*WORK INSTRUCTION*:
All the data should be transcribed exactly, with every line kept.

*STORED DATA*:
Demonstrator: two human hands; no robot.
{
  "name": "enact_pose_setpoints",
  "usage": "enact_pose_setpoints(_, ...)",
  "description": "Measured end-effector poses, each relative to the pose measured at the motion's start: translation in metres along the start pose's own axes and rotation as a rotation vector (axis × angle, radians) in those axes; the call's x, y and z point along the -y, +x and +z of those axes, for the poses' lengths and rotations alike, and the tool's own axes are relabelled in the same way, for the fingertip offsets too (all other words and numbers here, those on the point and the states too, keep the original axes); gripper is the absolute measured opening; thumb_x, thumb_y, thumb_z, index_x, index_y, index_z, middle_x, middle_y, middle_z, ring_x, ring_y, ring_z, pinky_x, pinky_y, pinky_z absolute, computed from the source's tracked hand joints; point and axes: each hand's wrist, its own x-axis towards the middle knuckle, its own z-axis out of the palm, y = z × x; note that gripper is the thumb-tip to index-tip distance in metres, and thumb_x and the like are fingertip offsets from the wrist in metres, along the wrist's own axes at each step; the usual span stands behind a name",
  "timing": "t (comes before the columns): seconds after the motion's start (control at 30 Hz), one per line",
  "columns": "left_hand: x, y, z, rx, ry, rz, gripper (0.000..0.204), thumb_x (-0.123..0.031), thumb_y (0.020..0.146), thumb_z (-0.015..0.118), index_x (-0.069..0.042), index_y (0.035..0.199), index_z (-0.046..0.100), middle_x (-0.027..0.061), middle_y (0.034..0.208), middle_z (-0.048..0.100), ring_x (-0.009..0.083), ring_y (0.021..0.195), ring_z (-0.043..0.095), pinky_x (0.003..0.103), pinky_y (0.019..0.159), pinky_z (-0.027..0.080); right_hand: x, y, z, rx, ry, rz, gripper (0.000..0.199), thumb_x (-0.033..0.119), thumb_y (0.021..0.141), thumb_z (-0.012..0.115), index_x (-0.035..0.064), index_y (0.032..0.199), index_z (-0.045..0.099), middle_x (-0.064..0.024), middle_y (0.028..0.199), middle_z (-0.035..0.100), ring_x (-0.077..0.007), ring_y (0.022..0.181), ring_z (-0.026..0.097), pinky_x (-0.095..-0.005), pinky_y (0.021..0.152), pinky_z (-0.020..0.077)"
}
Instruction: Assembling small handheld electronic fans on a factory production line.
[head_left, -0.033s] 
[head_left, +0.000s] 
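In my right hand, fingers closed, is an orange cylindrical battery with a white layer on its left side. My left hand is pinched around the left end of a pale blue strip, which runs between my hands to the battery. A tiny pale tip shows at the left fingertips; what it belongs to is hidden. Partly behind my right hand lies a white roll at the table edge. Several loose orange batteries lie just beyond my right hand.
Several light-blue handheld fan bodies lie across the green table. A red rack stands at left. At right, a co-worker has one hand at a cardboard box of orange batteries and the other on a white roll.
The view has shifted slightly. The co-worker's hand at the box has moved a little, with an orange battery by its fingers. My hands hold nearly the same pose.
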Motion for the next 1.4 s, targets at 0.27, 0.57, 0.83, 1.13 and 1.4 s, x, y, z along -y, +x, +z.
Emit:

*TASK SOLUTION*:
Demonstrator: two human hands; no robot.
{
  "name": "enact_pose_setpoints",
  "usage": "enact_pose_setpoints(_, ...)",
  "description": "Measured end-effector poses, each relative to the pose measured at the motion's start: translation in metres along the start pose's own axes and rotation as a rotation vector (axis × angle, radians) in those axes; the call's x, y and z point along the -y, +x and +z of those axes, for the poses' lengths and rotations alike, and the tool's own axes are relabelled in the same way, for the fingertip offsets too (all other words and numbers here, those on the point and the states too, keep the original axes); gripper is the absolute measured opening; thumb_x, thumb_y, thumb_z, index_x, index_y, index_z, middle_x, middle_y, middle_z, ring_x, ring_y, ring_z, pinky_x, pinky_y, pinky_z absolute, computed from the source's tracked hand joints; point and axes: each hand's wrist, its own x-axis towards the middle knuckle, its own z-axis out of the palm, y = z × x; note that gripper is the thumb-tip to index-tip distance in metres, and thumb_x and the like are fingertip offsets from the wrist in metres, along the wrist's own axes at each step; the usual span stands behind a name",
  "timing": "t (comes before the columns): seconds after the motion's start (control at 30 Hz), one per line",
  "columns": "left_hand: x, y, z, rx, ry, rz, gripper (0.000..0.204), thumb_x (-0.123..0.031), thumb_y (0.020..0.146), thumb_z (-0.015..0.118), index_x (-0.069..0.042), index_y (0.035..0.199), index_z (-0.046..0.100), middle_x (-0.027..0.061), middle_y (0.034..0.208), middle_z (-0.048..0.100), ring_x (-0.009..0.083), ring_y (0.021..0.195), ring_z (-0.043..0.095), pinky_x (0.003..0.103), pinky_y (0.019..0.159), pinky_z (-0.027..0.080); right_hand: x, y, z, rx, ry, rz, gripper (0.000..0.199), thumb_x (-0.033..0.119), thumb_y (0.021..0.141), thumb_z (-0.012..0.115), index_x (-0.035..0.064), index_y (0.032..0.199), index_z (-0.045..0.099), middle_x (-0.064..0.024), middle_y (0.028..0.199), middle_z (-0.035..0.100), ring_x (-0.077..0.007), ring_y (0.022..0.181), ring_z (-0.026..0.097), pinky_x (-0.095..-0.005), pinky_y (0.021..0.152), pinky_z (-0.020..0.077)"
}
Instruction: Assembling small handheld electronic fans on a factory production line.
[head_left, -0.033s] 
[head_left, +0.000s] 
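In my right hand, fingers closed, is an orange cylindrical battery with a white layer on its left side. My left hand is pinched around the left end of a pale blue strip, which runs between my hands to the battery. A tiny pale tip shows at the left fingertips; what it belongs to is hidden. Partly behind my right hand lies a white roll at the table edge. Several loose orange batteries lie just beyond my right hand.
Several light-blue handheld fan bodies lie across the green table. A red rack stands at left. At right, a co-worker has one hand at a cardboard box of orange batteries and the other on a white roll.
The view has shifted slightly. The co-worker's hand at the box has moved a little, with an orange battery by its fingers. My hands hold nearly the same pose.
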Motion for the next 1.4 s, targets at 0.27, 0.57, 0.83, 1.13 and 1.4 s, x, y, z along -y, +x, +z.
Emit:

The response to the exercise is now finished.